BIOGRAPHY

Cannibal and the Headhunters

Who could forget the words to "Land of a 1000 Dances?" Frankie Garcia did.   But Frankie, as the lead singer of the Chicano rock band Cannibal & the Headhunters, covered his slip-up with an improvised "Na, na, na, na, na." The group's call and response sounded like a train whistle. The full mariachi-influenced vibrato hit the charts in 1964 and led to a national tour with the Beatles. 

The success of that one song, which reached Number 30 on Billboard’s Hot 100 in April 1965 and spent a total of 14 weeks on the chart, was enough to give them massive fame.

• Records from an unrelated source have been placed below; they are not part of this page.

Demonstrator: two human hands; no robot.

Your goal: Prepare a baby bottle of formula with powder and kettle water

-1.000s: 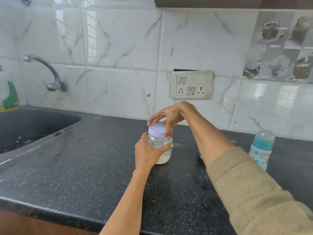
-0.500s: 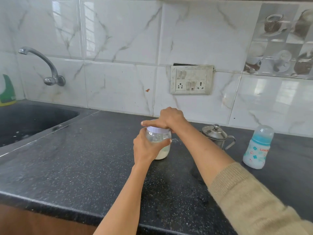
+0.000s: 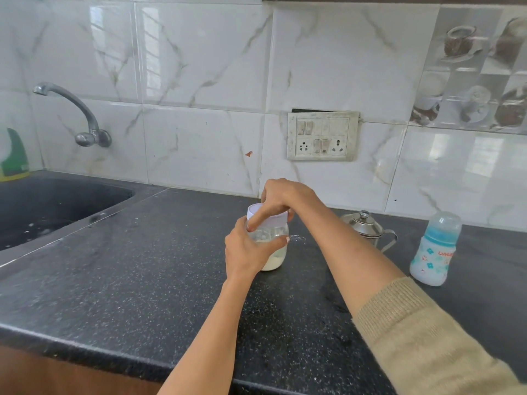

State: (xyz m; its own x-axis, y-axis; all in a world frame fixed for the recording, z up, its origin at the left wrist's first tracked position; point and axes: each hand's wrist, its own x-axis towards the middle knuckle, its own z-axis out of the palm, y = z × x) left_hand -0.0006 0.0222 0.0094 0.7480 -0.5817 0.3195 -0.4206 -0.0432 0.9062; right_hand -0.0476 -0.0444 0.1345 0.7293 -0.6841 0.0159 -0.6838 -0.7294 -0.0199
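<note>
The jar (image 3: 272,246) stands on the tabletop (image 3: 142,280), near its middle, with the lid (image 3: 266,216) on top of it. To its right is the kettle (image 3: 363,226), and further right the baby bottle (image 3: 435,249). The sink (image 3: 42,206) lies far left, with the tap (image 3: 82,118) on the wall behind it.

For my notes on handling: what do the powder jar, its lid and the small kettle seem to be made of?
Powder jar: clear, glossy, probably plastic; the powder shows through. Lid: opaque white, matte, likely plastic. Kettle: polished metal, apparently stainless steel, with mirror-like reflections.
</note>
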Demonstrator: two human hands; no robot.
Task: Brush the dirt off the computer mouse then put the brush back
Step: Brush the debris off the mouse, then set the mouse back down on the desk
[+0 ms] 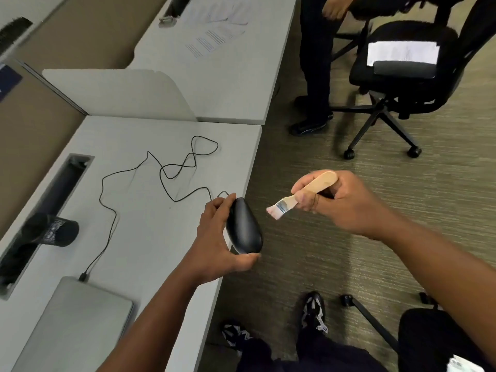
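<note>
My left hand point(214, 245) grips a black wired computer mouse point(245, 226), lifted at the desk's right edge and tipped on its side. Its thin black cable point(161, 170) loops across the grey desk point(150, 237) to a closed grey laptop point(77, 323). My right hand point(341, 202) holds a small wooden-handled brush point(303, 191) over the carpet, a short way right of the mouse. The pale bristles point(273, 212) point at the mouse without touching it.
A black mesh cup point(53, 229) lies on its side by the desk's cable slot point(51, 202). A low divider point(120, 95) separates a second desk with papers point(214, 36). Another person's legs point(314, 76) and a black office chair point(397, 76) stand on the carpet ahead.
</note>
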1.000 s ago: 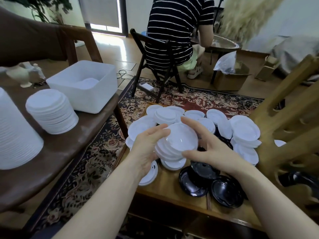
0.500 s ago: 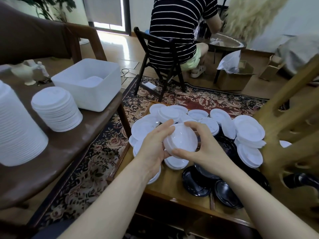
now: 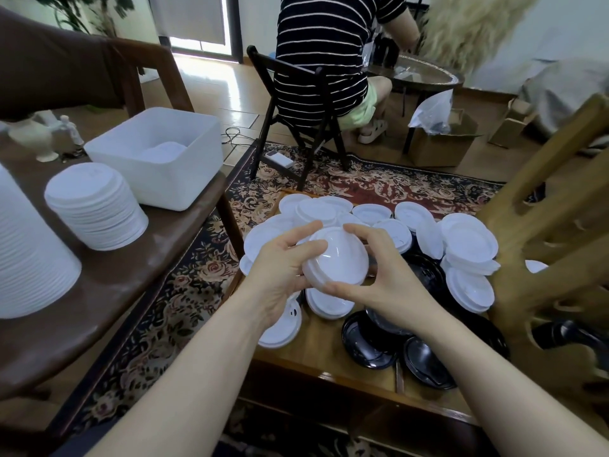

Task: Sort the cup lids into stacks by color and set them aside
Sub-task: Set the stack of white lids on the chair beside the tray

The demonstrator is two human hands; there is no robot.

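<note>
Both my hands hold a short stack of white lids (image 3: 336, 257) above the low wooden table (image 3: 316, 354). My left hand (image 3: 283, 268) grips its left side, and my right hand (image 3: 384, 275) curls round its right edge from top to bottom. Several loose white lids (image 3: 468, 242) lie spread over the far part of the table. Black lids (image 3: 365, 347) lie near the front right, partly under my right wrist. A neat stack of white lids (image 3: 95, 209) stands on the brown table (image 3: 138, 278) at my left.
A white bin (image 3: 161, 159) and a tall white stack (image 3: 29, 258) share the left table. A wooden chair frame (image 3: 553, 232) rises close on the right. A person in a striped shirt (image 3: 326, 51) sits on a dark chair beyond the patterned rug (image 3: 184, 285).
My hands have closed tighter round the white lids and lifted them off the pile, squaring them into a compact stack. The view has shifted slightly.
</note>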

Formed in East Los Angeles, California, in 1964 after Frankie “Cannibal” Garcia joined up with the vocal trio Bobby & the Classics (Robert “Rabbit” Jaramillo, his younger brother Joe “Yo Yo” Jaramillo, and Richard “Scar” Lopez), the band was initiated into doo-wop singing by their soulful mentors and neighbors Tommy Keyes and The Showcases and Zulu and The Warrios who also lived in the same housing project. In less than a year they were signed by Eddie Davis to his small label, Rampart Records, and soon were racing up the charts with their rendition of a little-known R&B song.

In 1965 they recorded an album around Land of a 1000 Dances and appeared on stage in New York City with their musical idols Marvin Gaye, The Temptations, Ben E. King, and Wilson Pickett (In 1966 Pickett found success covering the Headhunters’ hit). They also performed on national television and, at the personal request of Paul McCartney, Cannibal & the Headhunters played in front of thousands of people in packed stadiums across the country as the opening act on The Beatles' 1965 national tour, which ended in L.A., a homecoming for the four Chicanos.

After a surreal 1965, Cannibal & the Headhunters recorded a few more records for Rampart. However, as band members were called to  active duty during the Vietnam War, the original line-up dissolved and by 1967 they broke up. Although Garcia continued to tour under the band's moniker, he finally called it quits in 1978. In the late '90s, Robert Jaramillo and Richard Lopez briefly reunited as Cannibal & the Headhunters.

Although their fame was fleeting Cannibal & the Headhunters played a significant role in Chicano rock history, influencing the nation with their Eastside musical sound. Reaching the summit of mid-1960s pop music in America, illustrated by their 1965 Hollywood Bowl show with The Beatles in L.A., the Chicano band's meteoric rise instilled pride and inspiration in an entire generation of aspiring Mexican American musicians. "Land of a Thousand Dances" is now considered a 1960s classic and is routinely included on compilation albums.